L'initiative «Pas de Suisse à 10 millions» établit une division entre les travailleurs et les travailleuses et sape leurs droits. Elle impose des chiffres arbitraires et s’inscrit dans la droite ligne des initiatives Schwarzenbach des années 70, étant par ailleurs tout aussi radicale que celles-ci. Selon l'initiative, la population résidante permanente de la Suisse ne doit pas dépasser dix millions de personnes d'ici 2050.
Selon l’initiative, les autorités devraient déjà prendre des mesures drastiques à partir d'une population résidente de 9,5 millions, par exemple en limitant le regroupement familial ou en supprimant les droits de séjour pour les personnes admises à titre provisoire. Or, le droit à la famille n'est pas négociable. De telles restrictions sont contraires à la Convention des Nations unies relative aux droits de l'enfant, aux traités internationaux sur les droits humains ainsi qu’à la jurisprudence en vigueur.
De plus, l’initiative demande d’instaurer des mécanismes automatiques si la population résidente dépassait les dix millions et leurs conséquences seraient dramatiques: dans un délai de deux ans, la libre circulation des personnes prendrait automatiquement fin, car l'accord avec l'UE serait dénoncé. Cela réduirait massivement les droits des travailleurs et des travailleuses sans passeport suisse qui sont essentiels pour l'économie du pays. De nombreuses branches, telles que la santé, la construction, l'hôtellerie et la restauration, ainsi que de nombreuses professions industrielles, artisanales et de services, sont tributaires de la main-d'œuvre étrangère.
L'initiative est xénophobe et utilise des slogans démagogiques. Et ses conséquences sont graves: les personnes sans passeport suisse seraient privées de leurs droits et différents groupes de travailleurs et travailleuses seraient montés les uns contre les autres. Cela encouragerait le dumping salarial et social et dégraderait les conditions de travail dans leur ensemble. Les conséquences de relations non réglementées avec l'UE seraient également désastreuses pour la Suisse, comme l'a montré de manière impressionnante le Brexit.
Il ne fait aucun doute que la Suisse est confrontée à des défis réels, par exemple en matière de protection sociale, de répartition des richesses et du fonctionnement du marché du logement. Il est donc urgent de prendre des mesures: de meilleurs salaires, une sécurité sociale renforcée, des logements abordables et des investissements dans les infrastructures. Le syndicat Unia exige des solutions efficaces et durables dans ces domaines.

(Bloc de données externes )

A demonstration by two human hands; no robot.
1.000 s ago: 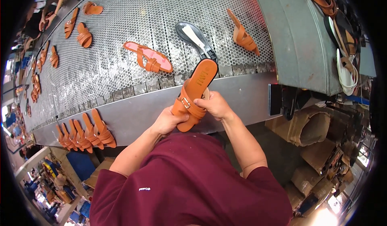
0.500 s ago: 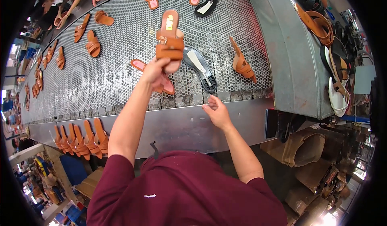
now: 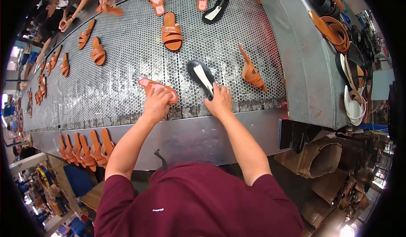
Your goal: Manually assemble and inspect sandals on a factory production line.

Le retour à une politique des contingents attaque frontalement la libre circulation des personnes avec l'UE. La libre circulation des personnes est pourtant un acquis central, car la mobilité transfrontalière n'est pas un privilège réservé qu’aux riches, mais un droit pour toutes et tous. Tout comme l'accès au passeport suisse est déjà devenu une question de classe, étant plus facile à acquérir pour les personnes fortunées, l'accès au marché du travail deviendrait plus sélectif avec l'initiative. Les travailleurs et les travailleuses seraient ainsi divisés et les personnes privées de leurs droits. Il est donc d'autant plus urgent d'abaisser rapidement les obstacles à la naturalisation, comme le demande l'initiative pour la démocratie déposée le 21 novembre dernier.
Unia s'engage résolument pour les droits des travailleurs et des travailleuses, indépendamment de leur passeport et de leur origine. Le syndicat s’oppose de manière claire à la politique d’exclusion voulue par l’initiative. Il combattra résolument ce projet radical et démagogique.